● **Work order**:
Leaving pictures aside, restate exactly the lines of the data below, from the first one through the line that contains "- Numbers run".

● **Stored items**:
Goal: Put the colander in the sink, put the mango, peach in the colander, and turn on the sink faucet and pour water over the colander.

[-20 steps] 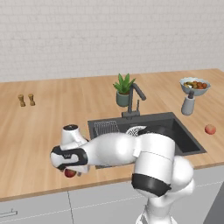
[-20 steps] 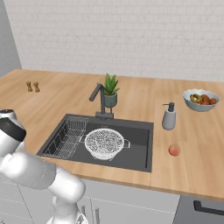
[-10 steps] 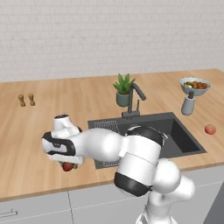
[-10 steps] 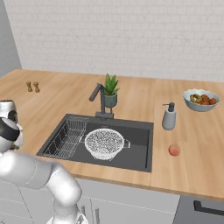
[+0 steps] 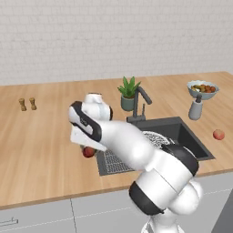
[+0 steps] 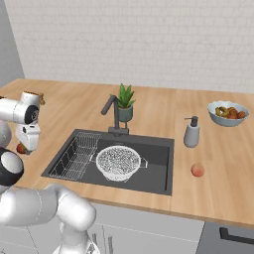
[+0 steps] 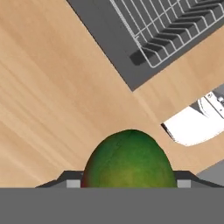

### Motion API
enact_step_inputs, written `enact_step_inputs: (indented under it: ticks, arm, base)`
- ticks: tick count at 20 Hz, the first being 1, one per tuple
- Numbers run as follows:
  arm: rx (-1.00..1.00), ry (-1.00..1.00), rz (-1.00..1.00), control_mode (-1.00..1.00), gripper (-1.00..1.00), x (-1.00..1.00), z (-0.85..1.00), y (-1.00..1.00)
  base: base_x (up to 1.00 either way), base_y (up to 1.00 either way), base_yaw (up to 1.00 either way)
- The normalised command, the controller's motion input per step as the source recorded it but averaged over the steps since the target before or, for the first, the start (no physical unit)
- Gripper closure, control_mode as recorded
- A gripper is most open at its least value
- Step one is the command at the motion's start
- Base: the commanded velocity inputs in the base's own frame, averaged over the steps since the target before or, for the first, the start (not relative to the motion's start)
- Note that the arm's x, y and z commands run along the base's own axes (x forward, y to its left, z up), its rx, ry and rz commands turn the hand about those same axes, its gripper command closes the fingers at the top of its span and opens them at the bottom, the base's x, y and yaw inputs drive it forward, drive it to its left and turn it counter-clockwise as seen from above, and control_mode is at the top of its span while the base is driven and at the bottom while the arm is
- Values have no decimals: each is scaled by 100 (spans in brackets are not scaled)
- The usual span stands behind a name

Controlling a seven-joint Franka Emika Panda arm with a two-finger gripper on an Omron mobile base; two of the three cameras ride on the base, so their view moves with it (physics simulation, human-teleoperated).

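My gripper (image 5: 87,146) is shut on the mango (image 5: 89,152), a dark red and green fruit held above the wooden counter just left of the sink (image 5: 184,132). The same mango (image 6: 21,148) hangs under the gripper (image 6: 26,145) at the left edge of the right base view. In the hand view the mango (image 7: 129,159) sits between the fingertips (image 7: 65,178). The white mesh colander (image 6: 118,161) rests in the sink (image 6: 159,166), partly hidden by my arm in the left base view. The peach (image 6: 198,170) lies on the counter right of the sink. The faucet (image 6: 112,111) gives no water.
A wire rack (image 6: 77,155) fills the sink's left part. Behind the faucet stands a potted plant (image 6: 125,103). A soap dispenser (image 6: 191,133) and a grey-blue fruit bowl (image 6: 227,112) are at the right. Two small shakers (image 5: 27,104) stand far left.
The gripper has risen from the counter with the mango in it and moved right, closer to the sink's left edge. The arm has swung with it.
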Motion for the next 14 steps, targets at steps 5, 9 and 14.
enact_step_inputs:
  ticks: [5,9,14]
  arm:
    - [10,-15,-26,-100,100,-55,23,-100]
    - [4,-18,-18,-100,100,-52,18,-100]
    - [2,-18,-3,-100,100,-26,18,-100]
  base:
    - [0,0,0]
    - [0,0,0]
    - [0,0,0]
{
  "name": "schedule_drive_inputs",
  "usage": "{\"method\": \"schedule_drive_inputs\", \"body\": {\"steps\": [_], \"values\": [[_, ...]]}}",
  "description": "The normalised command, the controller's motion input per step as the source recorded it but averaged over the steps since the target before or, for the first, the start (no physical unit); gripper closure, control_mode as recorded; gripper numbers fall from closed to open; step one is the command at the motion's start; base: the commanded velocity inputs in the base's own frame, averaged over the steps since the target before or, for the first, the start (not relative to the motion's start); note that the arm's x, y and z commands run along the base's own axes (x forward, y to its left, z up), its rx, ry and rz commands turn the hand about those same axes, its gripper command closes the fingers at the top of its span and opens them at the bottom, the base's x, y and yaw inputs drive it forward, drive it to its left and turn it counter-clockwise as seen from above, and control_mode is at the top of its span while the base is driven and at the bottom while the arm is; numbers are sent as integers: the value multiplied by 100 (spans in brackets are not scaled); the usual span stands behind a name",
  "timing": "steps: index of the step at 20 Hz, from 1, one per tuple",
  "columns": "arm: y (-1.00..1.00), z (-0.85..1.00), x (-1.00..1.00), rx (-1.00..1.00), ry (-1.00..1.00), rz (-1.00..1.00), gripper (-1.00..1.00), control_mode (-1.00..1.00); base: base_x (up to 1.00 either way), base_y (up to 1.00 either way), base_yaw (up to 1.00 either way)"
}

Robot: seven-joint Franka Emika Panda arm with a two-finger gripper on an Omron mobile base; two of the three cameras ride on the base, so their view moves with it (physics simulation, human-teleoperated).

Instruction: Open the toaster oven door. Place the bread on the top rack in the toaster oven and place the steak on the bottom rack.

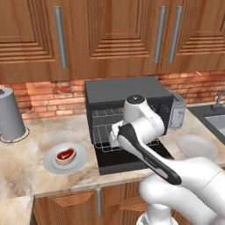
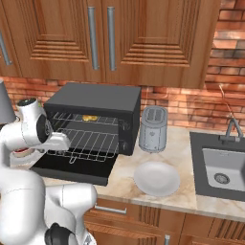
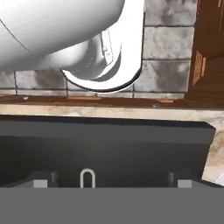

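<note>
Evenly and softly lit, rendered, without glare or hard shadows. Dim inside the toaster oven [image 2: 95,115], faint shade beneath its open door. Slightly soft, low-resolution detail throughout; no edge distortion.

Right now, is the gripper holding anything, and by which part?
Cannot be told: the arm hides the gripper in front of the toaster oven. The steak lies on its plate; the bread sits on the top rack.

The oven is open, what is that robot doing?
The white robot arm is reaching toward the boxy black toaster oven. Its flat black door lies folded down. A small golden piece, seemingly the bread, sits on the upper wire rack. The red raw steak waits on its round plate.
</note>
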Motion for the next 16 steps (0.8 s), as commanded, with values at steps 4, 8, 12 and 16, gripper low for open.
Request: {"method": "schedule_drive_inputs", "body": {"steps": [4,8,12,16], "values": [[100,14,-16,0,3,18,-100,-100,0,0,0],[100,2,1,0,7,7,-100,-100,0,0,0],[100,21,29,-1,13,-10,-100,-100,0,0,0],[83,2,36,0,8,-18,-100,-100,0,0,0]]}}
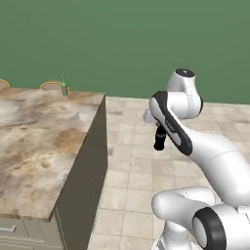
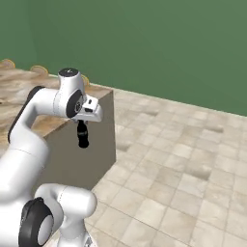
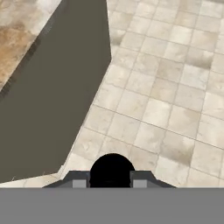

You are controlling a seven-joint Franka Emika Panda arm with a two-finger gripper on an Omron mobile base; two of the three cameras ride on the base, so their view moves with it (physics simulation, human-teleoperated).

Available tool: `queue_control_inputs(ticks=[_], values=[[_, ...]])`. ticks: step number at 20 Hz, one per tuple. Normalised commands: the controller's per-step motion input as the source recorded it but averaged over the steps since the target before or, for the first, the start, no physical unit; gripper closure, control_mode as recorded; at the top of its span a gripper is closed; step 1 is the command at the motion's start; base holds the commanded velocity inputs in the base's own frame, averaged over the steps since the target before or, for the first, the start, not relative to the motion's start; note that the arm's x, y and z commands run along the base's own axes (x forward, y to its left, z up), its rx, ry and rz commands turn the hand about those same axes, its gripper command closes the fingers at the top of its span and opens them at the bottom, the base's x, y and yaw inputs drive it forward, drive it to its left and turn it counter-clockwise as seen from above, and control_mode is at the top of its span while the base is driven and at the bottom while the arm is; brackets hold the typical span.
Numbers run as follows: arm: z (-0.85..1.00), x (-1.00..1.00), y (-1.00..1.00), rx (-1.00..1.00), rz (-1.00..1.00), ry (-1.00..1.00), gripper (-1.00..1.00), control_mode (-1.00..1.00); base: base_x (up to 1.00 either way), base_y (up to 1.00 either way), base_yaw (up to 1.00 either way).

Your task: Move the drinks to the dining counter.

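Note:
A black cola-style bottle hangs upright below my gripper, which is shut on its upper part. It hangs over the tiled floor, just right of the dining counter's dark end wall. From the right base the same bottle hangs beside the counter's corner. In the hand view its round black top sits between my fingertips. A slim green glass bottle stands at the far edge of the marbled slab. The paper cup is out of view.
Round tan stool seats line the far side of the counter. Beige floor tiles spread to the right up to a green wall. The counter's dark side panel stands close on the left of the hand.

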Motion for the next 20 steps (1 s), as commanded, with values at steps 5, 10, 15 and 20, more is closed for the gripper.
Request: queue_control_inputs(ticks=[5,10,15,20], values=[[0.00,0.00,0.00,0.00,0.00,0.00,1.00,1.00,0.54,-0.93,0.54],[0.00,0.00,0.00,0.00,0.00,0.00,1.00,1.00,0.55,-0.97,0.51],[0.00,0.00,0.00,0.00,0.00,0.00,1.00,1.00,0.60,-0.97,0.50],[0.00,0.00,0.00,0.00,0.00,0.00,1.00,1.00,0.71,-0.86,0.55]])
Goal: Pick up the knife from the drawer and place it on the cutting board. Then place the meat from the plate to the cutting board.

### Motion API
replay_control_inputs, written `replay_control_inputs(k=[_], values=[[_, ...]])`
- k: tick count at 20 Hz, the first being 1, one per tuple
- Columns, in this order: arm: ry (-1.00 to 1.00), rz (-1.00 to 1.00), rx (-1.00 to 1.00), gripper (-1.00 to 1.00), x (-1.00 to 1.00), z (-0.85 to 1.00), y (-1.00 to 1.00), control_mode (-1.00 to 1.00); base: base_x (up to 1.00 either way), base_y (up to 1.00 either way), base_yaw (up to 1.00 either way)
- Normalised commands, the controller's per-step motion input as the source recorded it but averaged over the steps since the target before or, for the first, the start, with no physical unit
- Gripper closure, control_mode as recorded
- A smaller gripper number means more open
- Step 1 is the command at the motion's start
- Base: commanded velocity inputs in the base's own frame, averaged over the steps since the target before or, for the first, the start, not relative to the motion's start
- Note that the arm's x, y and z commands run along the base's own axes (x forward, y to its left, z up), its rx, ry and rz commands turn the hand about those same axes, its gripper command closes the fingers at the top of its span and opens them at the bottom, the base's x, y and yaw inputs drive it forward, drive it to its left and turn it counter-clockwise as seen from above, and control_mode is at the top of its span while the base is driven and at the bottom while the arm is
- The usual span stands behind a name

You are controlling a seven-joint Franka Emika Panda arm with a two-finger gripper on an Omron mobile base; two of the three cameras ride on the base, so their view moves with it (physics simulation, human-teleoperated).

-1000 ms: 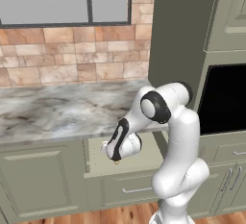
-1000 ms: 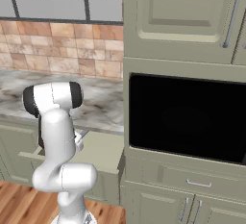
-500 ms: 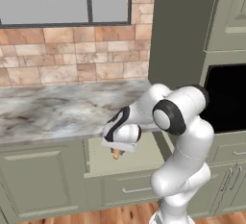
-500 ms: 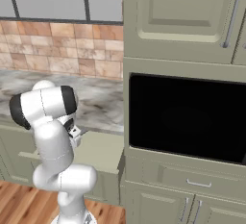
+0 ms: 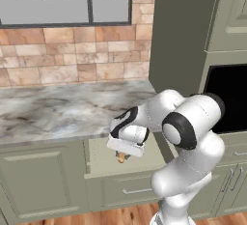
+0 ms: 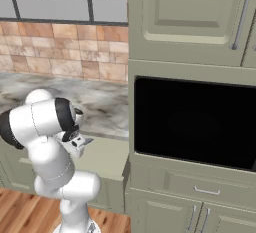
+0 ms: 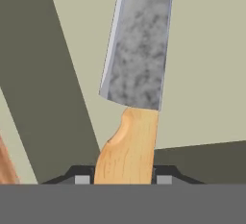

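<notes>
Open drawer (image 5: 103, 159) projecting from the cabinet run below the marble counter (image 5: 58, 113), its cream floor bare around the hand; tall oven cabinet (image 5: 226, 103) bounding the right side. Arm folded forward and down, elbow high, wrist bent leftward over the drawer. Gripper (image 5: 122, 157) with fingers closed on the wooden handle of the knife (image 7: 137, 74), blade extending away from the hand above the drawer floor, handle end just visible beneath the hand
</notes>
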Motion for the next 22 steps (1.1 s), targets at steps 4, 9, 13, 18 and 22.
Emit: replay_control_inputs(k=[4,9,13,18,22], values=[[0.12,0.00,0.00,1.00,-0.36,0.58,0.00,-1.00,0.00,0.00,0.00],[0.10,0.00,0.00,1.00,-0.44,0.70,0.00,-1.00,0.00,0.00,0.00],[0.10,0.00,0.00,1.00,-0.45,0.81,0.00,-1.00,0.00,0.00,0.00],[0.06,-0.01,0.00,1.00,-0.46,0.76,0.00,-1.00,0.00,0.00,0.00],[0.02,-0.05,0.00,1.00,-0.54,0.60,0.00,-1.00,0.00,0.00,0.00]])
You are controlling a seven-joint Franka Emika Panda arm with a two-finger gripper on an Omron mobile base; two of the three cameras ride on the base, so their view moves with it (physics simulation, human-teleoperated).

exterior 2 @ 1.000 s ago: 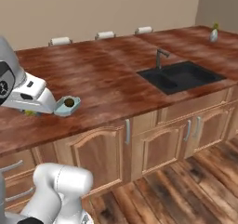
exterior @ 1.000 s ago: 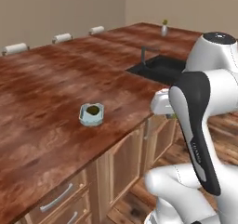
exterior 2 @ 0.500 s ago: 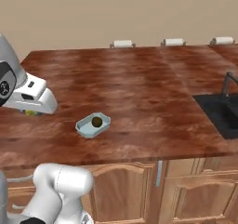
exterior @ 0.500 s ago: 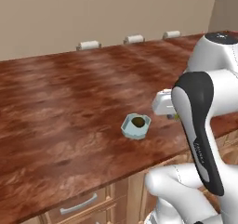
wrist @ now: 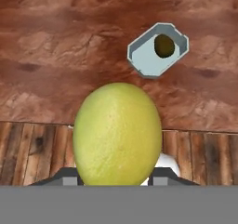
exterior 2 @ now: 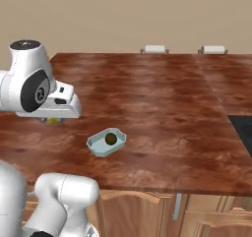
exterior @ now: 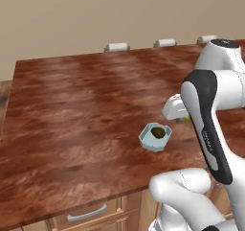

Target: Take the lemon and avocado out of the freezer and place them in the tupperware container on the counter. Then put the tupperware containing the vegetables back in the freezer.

● **Task output**:
Goal: Put the colander in the sink, put the mango, peach in the colander, and turn on the sink faucet and pour water over the colander.

[-20 steps] 
[-20 steps] 
[-10 steps] 
[-10 steps] 
[+0 steps] 
[+0 steps] 
[+0 steps] 

### Motion API
enact_step_inputs, written `enact_step_inputs: (indented under it: ticks, arm, base)`
- ticks: tick count at 20 Hz, the first being 1, one per tuple
- Numbers run as follows:

This exercise has nothing further to it.